The Legislature is honoring former ferry owner, boat captain and V.I. Sen. Bingley G. Richardson Sr. with a resolution that was approved in committee Thursday.
Sen. Myron Jackson introduced the measure to the Culture, Historic Preservation and Youth Committee, saying that along with his business and political success, Richardson was active in the "free beach" movement, working to get legislation to rollback the closing off of hotel beaches from black V.I. residents.
Richardson was also a major local supporter of the Pan African movement and a one-time candidate for lieutenant governor, but his greatest accomplishment was spearheading the V.I. government’s purchase of the West Indian Co. Ltd., Jackson said.
Historian, activist and musician Glen "Kwabena" Davis said Richardson’s work on the free beach movement was an important contribution to the civil rights and quality of life of black V.I. residents. Before the Legislature enacted a law declaring a public right to access to all beaches and shorelines, Richardson organized people against the "brazen discriminatory practices of major hotels with their whites only attitude to use their beaches," Davis said.
Richardson’s first son, Bingley G. Richardson III, spoke to the committee about the life and accomplishments of his father, saying his father would have liked to have been there, but was unable due to health concerns.
Born in Savan on St. Thomas, Richardson attended high school both on St. Thomas and in the Bronx, N.Y. He developed an interest in mechanics and aviation, and later served in the U.S. Air Force. In 1968 Richardson returned to St. Thomas, where he held positions in the V.I. Department of Housing and Health. He also began fishing as a supplement to his income.
Later Richardson left government service and got a Coast Guard certification to operate 100-ton, then later, 500-ton vessels and worked for a ferry service.
In 1978 Richardson bought one of the ferries and became an independent operator. His son said Richardson ran daily ferry services between downtown Charlotte Amalie and Tortola including special trips to Virgin Gorda, Jost Van Dyke with charters to St. Croix and Anegada.
He also opened the Tortola Wharf Bar & Restaurant, which specialized in local cuisine.
Richardson successfully ran for a senator in 1986 and, after reelection in 1988, he served as vice president of the 17th Legislature. He testified before the U.S. House of Representatives, authored legislation and chaired a commission to create the territorial seal that is used today and, in 1990, he ran for lieutenant governor unsuccessfully as running mate to former Gov. Juan F. Luis.
Richardson was reelected for a third Senate term in 1992 and served as president of the Legislature.
After leaving the Legislature, Richardson started piloting barges that were given to the V.I. government by the U.S. Army and ran weekly routes between St. Thomas and St. Croix carrying government supplies.

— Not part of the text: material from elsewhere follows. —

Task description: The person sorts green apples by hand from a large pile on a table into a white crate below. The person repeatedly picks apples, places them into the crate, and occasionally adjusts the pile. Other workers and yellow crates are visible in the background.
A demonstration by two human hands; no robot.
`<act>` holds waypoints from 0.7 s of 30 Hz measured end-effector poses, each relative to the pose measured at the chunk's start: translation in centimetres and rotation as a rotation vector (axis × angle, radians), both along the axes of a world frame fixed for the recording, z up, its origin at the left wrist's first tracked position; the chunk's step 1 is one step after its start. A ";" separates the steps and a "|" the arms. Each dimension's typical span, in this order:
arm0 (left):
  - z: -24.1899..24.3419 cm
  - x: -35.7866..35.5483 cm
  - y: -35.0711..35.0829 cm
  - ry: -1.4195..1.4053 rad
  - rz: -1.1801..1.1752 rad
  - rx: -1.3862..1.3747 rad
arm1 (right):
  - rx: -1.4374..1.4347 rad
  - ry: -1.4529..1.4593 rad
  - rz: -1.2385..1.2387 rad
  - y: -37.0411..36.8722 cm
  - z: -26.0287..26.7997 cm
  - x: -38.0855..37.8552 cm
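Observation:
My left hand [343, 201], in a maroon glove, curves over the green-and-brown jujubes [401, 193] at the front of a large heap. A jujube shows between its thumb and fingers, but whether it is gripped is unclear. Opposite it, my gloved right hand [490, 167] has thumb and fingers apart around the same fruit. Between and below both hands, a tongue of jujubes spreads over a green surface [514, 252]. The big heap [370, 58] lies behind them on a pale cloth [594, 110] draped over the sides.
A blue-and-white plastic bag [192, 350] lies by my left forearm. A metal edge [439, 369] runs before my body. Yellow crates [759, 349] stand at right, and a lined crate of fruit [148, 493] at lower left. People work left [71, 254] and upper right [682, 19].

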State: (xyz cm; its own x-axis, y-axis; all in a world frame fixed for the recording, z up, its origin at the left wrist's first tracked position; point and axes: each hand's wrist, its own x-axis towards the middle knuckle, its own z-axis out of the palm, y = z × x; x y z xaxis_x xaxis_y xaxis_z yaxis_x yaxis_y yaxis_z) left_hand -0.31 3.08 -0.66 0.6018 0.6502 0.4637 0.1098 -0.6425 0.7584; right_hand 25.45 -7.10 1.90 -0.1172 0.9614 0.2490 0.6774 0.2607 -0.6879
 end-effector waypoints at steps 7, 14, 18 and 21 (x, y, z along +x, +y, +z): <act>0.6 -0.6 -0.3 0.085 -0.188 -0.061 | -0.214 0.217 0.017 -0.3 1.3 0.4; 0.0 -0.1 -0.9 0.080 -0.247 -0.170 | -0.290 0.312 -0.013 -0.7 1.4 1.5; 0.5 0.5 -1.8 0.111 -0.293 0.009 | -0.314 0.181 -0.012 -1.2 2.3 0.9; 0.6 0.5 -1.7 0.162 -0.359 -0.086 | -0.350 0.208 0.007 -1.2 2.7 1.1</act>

Then Richardson was recruited by the British Virgin Islands government and became marine manager and security officer for the BVI Port Authority, where he developed a comprehensive port security plan that ensured all ports and harbors for each of the British Virgin Islands met U.S. readiness standards.
Richardson is a certified scuba diver and an aquatic instructor. He also was the director of the Sea Explorers program and the associate director of Aquatics Northeast Region Camping School for the Boy Scouts of America.
He also produced, directed and narrated several educational films on V.I. history and culture.
In 2007, Richardson traveled with a contingent of Pan Africanists and other Virgin Islanders to Ghana in recognition of its 50th year of independence.
The resolution to honor Richardson was sent out of committee without opposition. Voting for the measure were Jackson, Sens. Marvin Blyden, Novelle Francis, Kenneth Gittens, Terrence "Positive" Nelson and Tregenza Roach. Sen. Sammuel Sanes was absent.
Later the committee discussed the potential of drag racing as a business in the territory, including finding a location for drag racing on St. Thomas and the need for upgrades to the St. Croix racetrack.
Supporters of finding a place for drag racing on St. Thomas cited the problem of illegal races and the potential to give more young Virgin Islanders something productive to do with their time.
“Drag racing continues to be an issue on a nightly basis,” Jackson said. “What we will attempt to do today is to come to some resolution with the Department of Property and Procurement, who over the course of the last 50 years or more has had some engagement with the acquisition of property and have played some role in identification of real estate for this sporting activity in the district of St. Thomas/St. John," he said.
Property and Procurement Commissioner Randolph Bennett said, “Downtown continues to suffer economic hardship brought on by fierce retail competition from category killers large discount stores and regional shopping centers. What we are doing by revitalizing our downtown center is vitally important to the economic growth of the territory."
Public Works Commissioner Gustav James said contracts with Tip Top Construction should be finalized within the week, and work should begin a few weeks after that. The planned work includes new lighting, designed to mimic historical fixtures; laying cobblestones, new sidewalks, drainage work and putting utilities underground, James said.
Jackson asked if the work would be complete by March 2017, when the territory commemorates the centennial of the transfer from Denmark to the U.S.A.
James said the timeline is very close, but "the important parts should be complete by that time."